[ACTION ITEM] Transcribe the listing below exactly, from its first line through the line with "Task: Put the". Omit the pictures.
---------- DATA SHOWN
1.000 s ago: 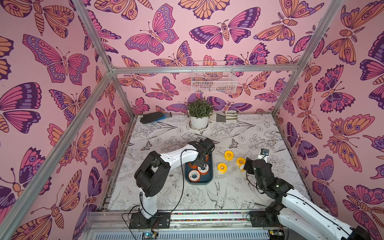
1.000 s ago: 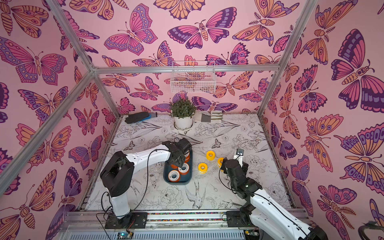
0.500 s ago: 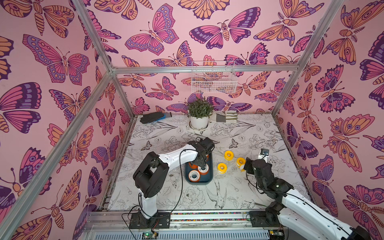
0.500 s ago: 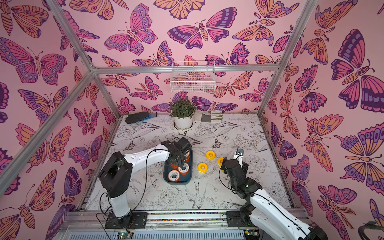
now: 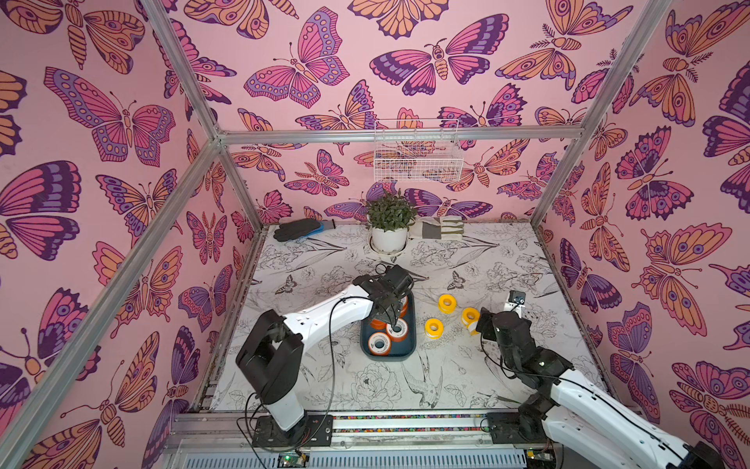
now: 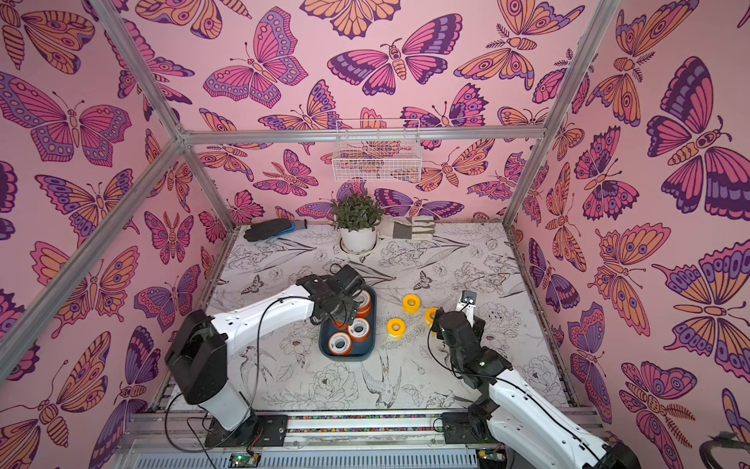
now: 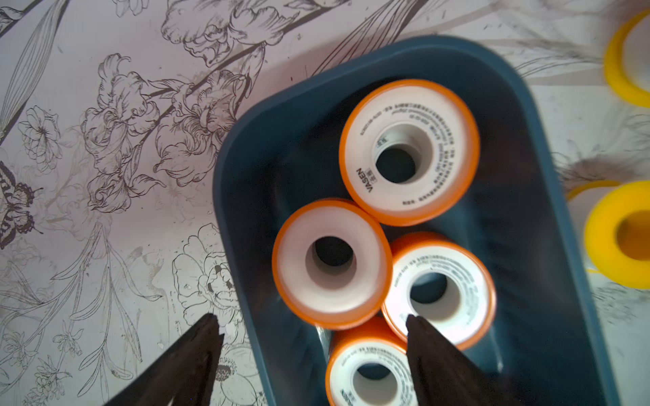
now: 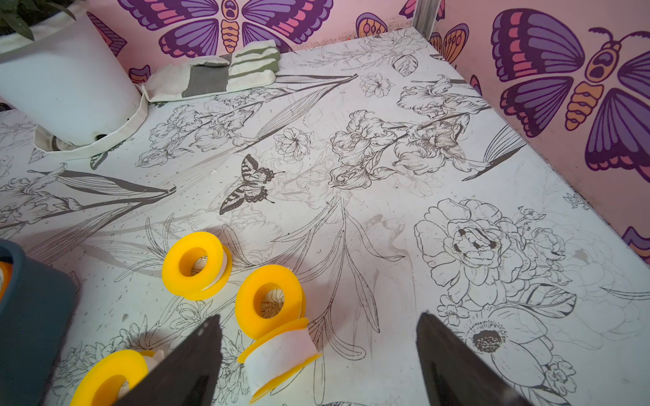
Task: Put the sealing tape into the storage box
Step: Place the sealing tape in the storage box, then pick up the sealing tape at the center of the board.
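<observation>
Two white arms rise from a rail (image 5: 406,424) along the near edge of the worktop (image 5: 458,377), a white sheet printed with grey line drawings of flowers, birds and butterflies.

The right end effector (image 8: 318,316) hangs low over the worktop on the right side. Its jaws are spread wide and have hold of nothing. Close in front of it lie four yellow spools (image 8: 195,265) of sealing tape, all out on the bare worktop to the right of the storage box (image 5: 406,350). One of them (image 8: 281,355) lies on its side against a neighbour.

The storage box sits about mid-worktop with its long sides running near to far. Four orange spools (image 7: 409,151) lie inside it, packed close and partly overlapping.

The left end effector (image 7: 311,318) is above the box, also wide open and empty. In the left wrist view one finger (image 7: 197,355) shows over the worktop outside the box wall, and the other (image 7: 439,355) shows over an orange spool (image 7: 439,291).

At the far edge stand a potted plant (image 5: 389,227) in a white pot, a dark glove (image 5: 298,229) to its left and a pale striped glove (image 5: 440,228) to its right.

Above them a white wire basket (image 5: 418,156) hangs from the aluminium frame (image 5: 284,138). Pink butterfly wallpaper (image 5: 101,122) covers the left, right and far walls.
</observation>
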Motion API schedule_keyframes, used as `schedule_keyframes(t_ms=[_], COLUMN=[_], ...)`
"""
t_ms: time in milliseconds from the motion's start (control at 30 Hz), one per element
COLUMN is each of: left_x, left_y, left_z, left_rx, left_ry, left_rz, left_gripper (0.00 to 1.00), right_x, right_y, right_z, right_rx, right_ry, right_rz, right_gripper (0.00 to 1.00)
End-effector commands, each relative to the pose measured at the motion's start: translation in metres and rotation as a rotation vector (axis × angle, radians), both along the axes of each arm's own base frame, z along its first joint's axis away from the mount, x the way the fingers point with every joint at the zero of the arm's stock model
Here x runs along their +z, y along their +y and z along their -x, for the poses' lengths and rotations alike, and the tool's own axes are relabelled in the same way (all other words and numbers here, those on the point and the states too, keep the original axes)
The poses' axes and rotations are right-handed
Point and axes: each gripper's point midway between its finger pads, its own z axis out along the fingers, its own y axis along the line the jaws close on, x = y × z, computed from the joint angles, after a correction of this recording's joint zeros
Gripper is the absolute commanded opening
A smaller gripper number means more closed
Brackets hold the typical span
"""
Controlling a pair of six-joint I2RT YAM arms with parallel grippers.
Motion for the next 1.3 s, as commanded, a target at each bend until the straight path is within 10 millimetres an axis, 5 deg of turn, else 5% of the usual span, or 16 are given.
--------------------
[RESPONSE TO THIS TASK]
1.000 s ago: 
1.000 s ago: 
0.500 s ago: 
0.500 s ago: 
now: 
now: 
now: 
now: 
Task: Put the sealing tape into the storage box

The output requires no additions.